Work instruction: For each line below that includes the word "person", make a copy.

[Records drawn from a dataset]
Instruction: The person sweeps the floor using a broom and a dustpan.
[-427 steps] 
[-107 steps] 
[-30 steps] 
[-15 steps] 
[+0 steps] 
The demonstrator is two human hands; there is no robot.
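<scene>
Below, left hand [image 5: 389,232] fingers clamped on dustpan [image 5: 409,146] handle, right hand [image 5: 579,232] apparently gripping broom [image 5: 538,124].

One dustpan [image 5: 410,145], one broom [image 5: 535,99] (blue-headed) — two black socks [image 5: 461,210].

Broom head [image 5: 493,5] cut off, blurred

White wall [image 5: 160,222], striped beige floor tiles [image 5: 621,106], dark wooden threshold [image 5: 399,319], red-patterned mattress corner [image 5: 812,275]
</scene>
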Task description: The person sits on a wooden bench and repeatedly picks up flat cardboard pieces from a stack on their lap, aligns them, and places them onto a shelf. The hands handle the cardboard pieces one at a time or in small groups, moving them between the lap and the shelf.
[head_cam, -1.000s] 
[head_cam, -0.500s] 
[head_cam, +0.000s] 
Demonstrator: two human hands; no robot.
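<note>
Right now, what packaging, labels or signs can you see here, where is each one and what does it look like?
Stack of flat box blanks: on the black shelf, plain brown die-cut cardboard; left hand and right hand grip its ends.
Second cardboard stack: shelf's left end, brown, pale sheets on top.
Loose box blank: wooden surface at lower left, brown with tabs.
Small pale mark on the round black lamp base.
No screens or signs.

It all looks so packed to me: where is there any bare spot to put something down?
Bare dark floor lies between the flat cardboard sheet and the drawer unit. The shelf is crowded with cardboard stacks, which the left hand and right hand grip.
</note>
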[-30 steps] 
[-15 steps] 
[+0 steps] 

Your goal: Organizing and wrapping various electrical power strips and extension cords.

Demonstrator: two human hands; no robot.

Response:
Instruction: The person sweeps the floor using a broom and a dustpan.
Task description: The person sits on a wooden bench and repeatedly picks up flat cardboard pieces from a stack on their lap, aligns them, and places them onto a shelf. The hands handle the cardboard pieces one at a time or in small groups, moving them between the lap and the shelf.

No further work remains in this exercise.